● Task description
Looking at the listing, state how many of its lines contain the string "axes". Write only the number.

BEGIN Data provided

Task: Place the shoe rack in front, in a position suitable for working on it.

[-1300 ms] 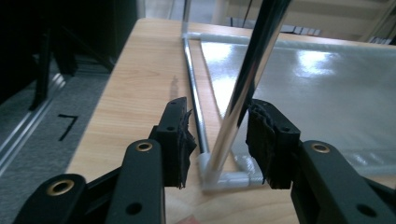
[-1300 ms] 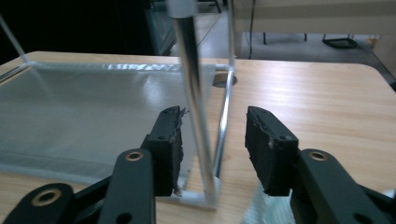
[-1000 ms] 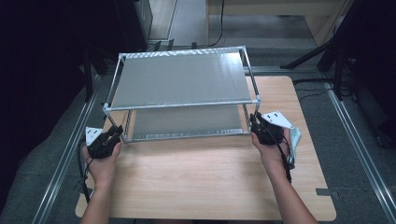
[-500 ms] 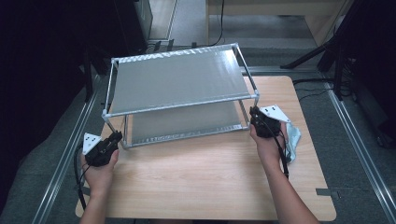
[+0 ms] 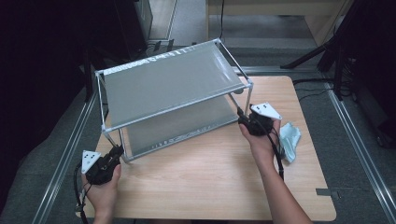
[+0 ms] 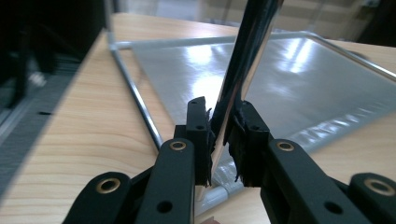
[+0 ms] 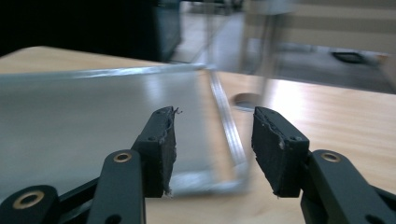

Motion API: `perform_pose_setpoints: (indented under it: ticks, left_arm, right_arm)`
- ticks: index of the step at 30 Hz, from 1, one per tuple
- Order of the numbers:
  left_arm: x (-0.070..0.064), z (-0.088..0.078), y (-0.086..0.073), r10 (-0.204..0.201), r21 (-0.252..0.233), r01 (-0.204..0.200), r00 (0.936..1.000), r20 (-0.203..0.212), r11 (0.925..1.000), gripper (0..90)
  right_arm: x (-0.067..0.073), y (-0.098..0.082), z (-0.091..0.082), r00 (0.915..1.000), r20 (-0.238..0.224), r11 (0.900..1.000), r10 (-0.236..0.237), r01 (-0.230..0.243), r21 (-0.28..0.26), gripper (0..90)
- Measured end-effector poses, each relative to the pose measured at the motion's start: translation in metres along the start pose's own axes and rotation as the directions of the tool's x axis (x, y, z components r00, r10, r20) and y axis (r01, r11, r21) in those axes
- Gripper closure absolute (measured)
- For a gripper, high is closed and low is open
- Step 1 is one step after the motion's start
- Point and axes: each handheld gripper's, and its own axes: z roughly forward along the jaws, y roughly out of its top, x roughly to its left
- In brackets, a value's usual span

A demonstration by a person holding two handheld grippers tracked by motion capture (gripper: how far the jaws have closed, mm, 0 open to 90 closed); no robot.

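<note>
High view, two-tier metal rack (image 5: 173, 88), thin round tubes, smooth wooden table (image 5: 210, 182)

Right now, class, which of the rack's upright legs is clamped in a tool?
The near-left leg: the left tool pinches it between its pads. The right tool stands open beside the near-right leg, gripping nothing.

High view: fixed above the person's side, facing forward and down over the table (image 5: 210, 186). Left and right gripper views: low, close, each looking along its own jaws. All three share the two-tier rack (image 5: 173, 84) (image 6: 299, 84) (image 7: 70, 116) and tabletop.
</note>
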Motion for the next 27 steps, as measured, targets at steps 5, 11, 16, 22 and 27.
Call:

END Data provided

● Response for this exercise
2